The US government is warning about the resurgence of BlackCat (aka ALPHV) ransomware attacks against the healthcare sector as recently as this month.
“Since mid-December 2023, of the nearly 70 leaked victims, the healthcare sector has been most commonly affected,” the government said in an updated advisory.
“This is likely in response to the ALPHV/BlackCat administrator’s post encouraging its affiliates to target hospitals following an operational action against the group and its infrastructure in early December 2023.”
The alert comes from the Federal Bureau of Investigation (FBI), the Cybersecurity and Infrastructure Security Agency (CISA), and the Department of Health and Human Services (HHS).
The BlackCat ransomware operation suffered a major blow late last year, after a coordinated law enforcement operation led to the seizure of its dark escape sites. But the takedown proved to be a failure after the group managed to regain control of the sites and moved to a new TOR data leak portal that continues to remain active to this day.
It has also stepped up against critical infrastructure organizations in recent weeks, having claimed responsibility for attacks on Prudential Financial, LoanDepot, Trans-Northern Pipelines and UnitedHealth Group subsidiary Optum.
This development has prompted the US government to announce financial rewards of up to $15 million for information leading to the identification of key members and affiliates of the e-crime group.
The BlackCat ransomware surge coincides with the return of LockBit following similar disruption efforts led by the UK’s National Crime Agency (NCA) last week.
According to a report from SC Magazine, threat actors breached Optum’s network by exploiting recently revealed critical security flaws in ConnectWise’s ScreenConnect remote desktop and login software.
The flaws, which allow remote code execution on sensitive systems, have also been weaponized by the Black Basta and Bl00dy ransomware gangs, as well as other threat actors to deliver Cobalt Strike Beacons, XWorm and even other remote management tools such as Atera, Syncro and another ScreenConnect client.

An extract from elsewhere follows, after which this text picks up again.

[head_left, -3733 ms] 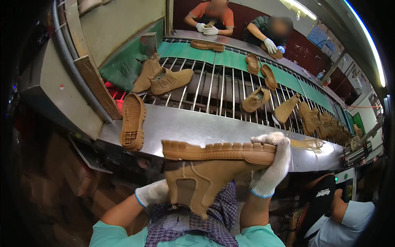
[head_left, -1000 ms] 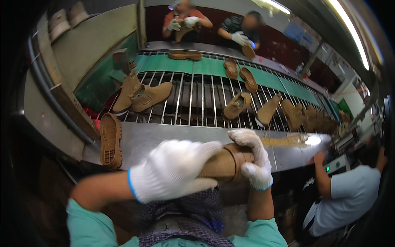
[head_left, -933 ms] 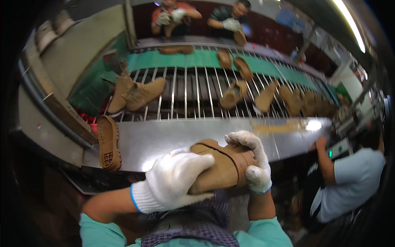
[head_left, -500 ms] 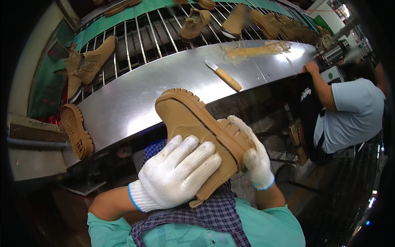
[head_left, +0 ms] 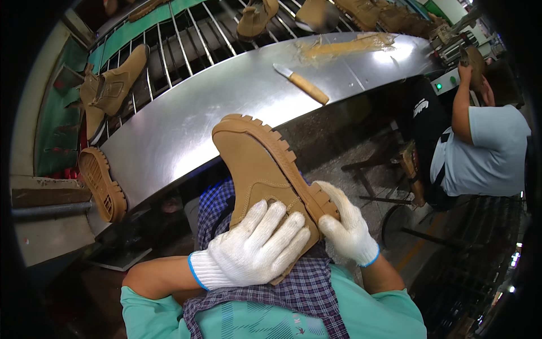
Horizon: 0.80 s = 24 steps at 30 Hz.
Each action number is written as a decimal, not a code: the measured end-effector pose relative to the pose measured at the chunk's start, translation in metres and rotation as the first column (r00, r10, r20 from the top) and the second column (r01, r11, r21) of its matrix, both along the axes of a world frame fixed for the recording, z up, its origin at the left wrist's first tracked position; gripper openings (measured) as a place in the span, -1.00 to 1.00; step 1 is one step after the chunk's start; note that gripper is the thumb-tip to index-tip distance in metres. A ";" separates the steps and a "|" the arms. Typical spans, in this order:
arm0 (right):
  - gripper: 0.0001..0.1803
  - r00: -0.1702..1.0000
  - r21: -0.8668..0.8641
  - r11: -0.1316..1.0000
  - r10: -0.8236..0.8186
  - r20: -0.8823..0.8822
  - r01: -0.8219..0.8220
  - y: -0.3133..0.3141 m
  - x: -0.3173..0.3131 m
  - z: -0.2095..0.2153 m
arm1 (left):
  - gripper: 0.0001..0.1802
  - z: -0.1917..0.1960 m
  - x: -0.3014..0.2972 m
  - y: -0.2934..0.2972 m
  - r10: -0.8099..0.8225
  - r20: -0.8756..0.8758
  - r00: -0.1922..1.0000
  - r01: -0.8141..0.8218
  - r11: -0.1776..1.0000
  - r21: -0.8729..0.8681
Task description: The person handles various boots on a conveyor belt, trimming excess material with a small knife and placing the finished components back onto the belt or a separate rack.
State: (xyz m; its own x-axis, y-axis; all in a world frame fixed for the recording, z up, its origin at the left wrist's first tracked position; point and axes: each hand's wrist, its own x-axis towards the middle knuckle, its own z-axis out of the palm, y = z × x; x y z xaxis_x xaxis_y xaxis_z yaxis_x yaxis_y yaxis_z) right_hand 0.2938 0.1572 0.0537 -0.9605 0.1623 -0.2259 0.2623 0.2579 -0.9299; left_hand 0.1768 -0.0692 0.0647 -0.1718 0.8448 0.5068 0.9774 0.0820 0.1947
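L hand [head_left: 257, 248] and R hand [head_left: 349, 229], both white-gloved, are clamped on a tan boot [head_left: 251, 158] in front of the checked apron [head_left: 307, 282], nr the metal desk [head_left: 197, 121]: L spread across the upper, R on the heel end, toe pointing away. On desk: wood-handled knife [head_left: 307, 87], plus loose tan sole [head_left: 103, 186] at far L. More boots [head_left: 121, 85] on bar rack [head_left: 200, 37] beyond. Co-worker [head_left: 497, 150] at R holds brown pc. [head_left: 477, 66], prob. footwear, hard to tell.

A tan boot [head_left: 243, 150] is held, toe toward the tabletop [head_left: 197, 127]. Its side is covered by the gloved left hand [head_left: 257, 246]; its heel is gripped by the gloved right hand [head_left: 348, 229]. A knife [head_left: 305, 86] is laid on the tabletop; a loose sole [head_left: 101, 183] is set at its left end. Other boots [head_left: 120, 82] are supported on bars [head_left: 181, 42].
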 end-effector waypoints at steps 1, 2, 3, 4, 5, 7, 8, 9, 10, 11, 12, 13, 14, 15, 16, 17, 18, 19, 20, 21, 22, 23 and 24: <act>-0.29 1.000 -0.009 1.000 0.005 0.025 -0.005 -0.003 -0.004 -0.002 | -0.65 -0.004 0.002 -0.005 -0.011 0.007 1.000 0.011 1.000 -0.007; -0.31 0.999 -0.017 1.000 0.011 0.050 -0.010 -0.007 -0.008 -0.005 | -0.65 -0.007 0.004 -0.009 -0.021 0.013 1.000 0.021 1.000 -0.013; -0.32 0.997 -0.013 1.000 0.017 0.073 -0.016 -0.009 -0.010 -0.007 | -0.66 -0.009 0.005 -0.012 -0.031 0.018 0.999 0.031 0.999 -0.007; -0.37 0.997 -0.097 0.995 0.034 0.074 -0.027 -0.010 -0.008 -0.015 | -0.65 -0.010 0.004 -0.015 -0.054 0.029 0.998 0.055 0.998 -0.020; -0.36 0.995 -0.103 0.994 0.046 0.088 -0.037 -0.013 -0.007 -0.019 | -0.65 -0.012 0.005 -0.019 -0.064 0.033 0.997 0.065 0.998 -0.026; -0.35 0.991 -0.097 0.993 0.071 0.116 -0.060 -0.013 -0.008 -0.021 | -0.66 -0.020 0.007 -0.022 -0.082 0.037 0.996 0.083 0.996 -0.020; -0.31 0.982 -0.075 0.990 0.127 0.143 -0.118 -0.011 -0.009 -0.023 | -0.66 -0.023 0.007 -0.024 -0.089 0.025 0.996 0.089 0.996 -0.026; -0.28 0.970 -0.056 0.984 0.178 0.168 -0.171 -0.008 -0.012 -0.024 | -0.66 -0.024 0.006 -0.025 -0.100 0.009 0.995 0.100 0.994 -0.033; -0.24 0.954 -0.037 0.974 0.227 0.194 -0.224 -0.006 -0.013 -0.024 | -0.67 -0.026 0.006 -0.027 -0.112 -0.006 0.994 0.111 0.993 -0.040; -0.20 0.936 0.037 0.964 0.245 0.252 -0.263 -0.007 -0.012 -0.023 | -0.67 -0.030 0.007 -0.027 -0.113 -0.014 0.994 0.112 0.993 -0.033; -0.16 0.915 0.109 0.945 0.262 0.308 -0.308 -0.009 -0.014 -0.019 | -0.67 -0.034 0.008 -0.027 -0.108 -0.024 0.994 0.108 0.994 -0.025; -0.11 0.891 0.175 0.919 0.274 0.363 -0.354 -0.012 -0.018 -0.009 | -0.67 -0.036 0.010 -0.028 -0.105 -0.035 0.994 0.104 0.994 -0.021; -0.05 0.767 0.044 0.913 0.314 0.560 -0.406 -0.007 -0.031 0.009 | -0.68 -0.035 0.011 -0.029 -0.097 -0.024 0.995 0.097 0.995 -0.029; -0.05 0.794 0.039 0.901 0.359 0.492 -0.431 -0.003 -0.029 0.007 | -0.68 -0.033 0.009 -0.030 -0.093 -0.019 0.995 0.093 0.995 -0.033; -0.05 0.813 0.036 0.888 0.402 0.421 -0.458 0.004 -0.026 0.004 | -0.69 -0.032 0.008 -0.031 -0.088 -0.014 0.996 0.088 0.995 -0.036; -0.05 0.825 0.036 0.873 0.445 0.348 -0.486 0.008 -0.024 0.002 | -0.69 -0.031 0.006 -0.033 -0.095 -0.004 0.995 0.095 0.995 -0.023; -0.05 0.822 0.042 0.872 0.444 0.356 -0.488 0.006 -0.024 0.001 | -0.69 -0.031 0.005 -0.037 -0.101 0.016 0.995 0.101 0.995 -0.017; -0.05 0.819 0.047 0.870 0.442 0.365 -0.490 0.005 -0.024 0.002 | -0.69 -0.031 0.005 -0.039 -0.106 0.037 0.994 0.107 0.994 -0.011; -0.05 0.817 0.052 0.869 0.440 0.374 -0.492 0.003 -0.024 0.003 | -0.67 -0.034 0.007 -0.038 -0.093 0.017 0.996 0.093 0.996 -0.001; -0.05 0.816 0.062 0.869 0.434 0.382 -0.492 0.003 -0.024 0.004 | -0.67 -0.035 0.006 -0.037 -0.092 0.000 0.996 0.092 0.996 -0.012; -0.05 0.816 0.085 0.868 0.422 0.396 -0.490 0.001 -0.024 0.006 | -0.66 -0.035 0.006 -0.035 -0.094 -0.018 0.995 0.093 0.995 -0.023; -0.05 0.816 0.108 0.867 0.408 0.409 -0.487 0.000 -0.024 0.009 | -0.66 -0.034 0.006 -0.034 -0.096 -0.036 0.995 0.095 0.995 -0.034; -0.05 0.821 0.134 0.867 0.388 0.419 -0.479 0.000 -0.023 0.012 | -0.65 -0.030 0.006 -0.033 -0.092 -0.003 0.996 0.092 0.995 -0.043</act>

Attack surface management firm Censys said it observed more than 3,400 potentially vulnerable ScreenConnect hosts online, most of them located in the United States, Canada, United Kingdom, Australia, Germany, France, India, Netherlands, Turkey and Ireland.
“It’s clear that remote access software like ScreenConnect continues to be a prime target for threat actors,” said Himaja Motheram, security researcher at Censys.
The findings come as ransomware groups such as RansomHouse, Rhysida and a Phobos variant called Backmydata have continued to compromise various organizations in the US, UK, Europe and the Middle East.
Demonstrating that these cybercrime groups are moving toward more nuanced and sophisticated tactics, RansomHouse has developed a custom tool called MrAgent to deploy file-encrypting malware at scale.
“MrAgent is a binary designed to run [VMware ESXi] hypervisor, with the sole purpose of automating and monitoring ransomware distribution in large environments with large numbers of hypervisor systems,” Trellix said. MrAgent Details came to light for the first time in September 2023.
Another significant tactic adopted by some ransomware groups is selling direct network access as a new method of monetization via their own blogs, on Telegram channels or on data leak websites, KELA said.
It also follows the public release of a Linux-specific, C-based ransomware threat known as Kryptina, which emerged in December 2023 on underground forums and has since been made available for free on BreachForums by its creator.
“The release of the RaaS source code, complete with extensive documentation, could have significant implications for the spread and impact of ransomware attacks against Linux systems,” said SentinelOne researcher Jim Walter.
“It is likely to increase the attractiveness and usability of the ransomware developer, attracting even more low-skilled participants into the cybercrime ecosystem. There is also a significant risk that it will lead to the development of multiple spin-offs and an increase of attacks.”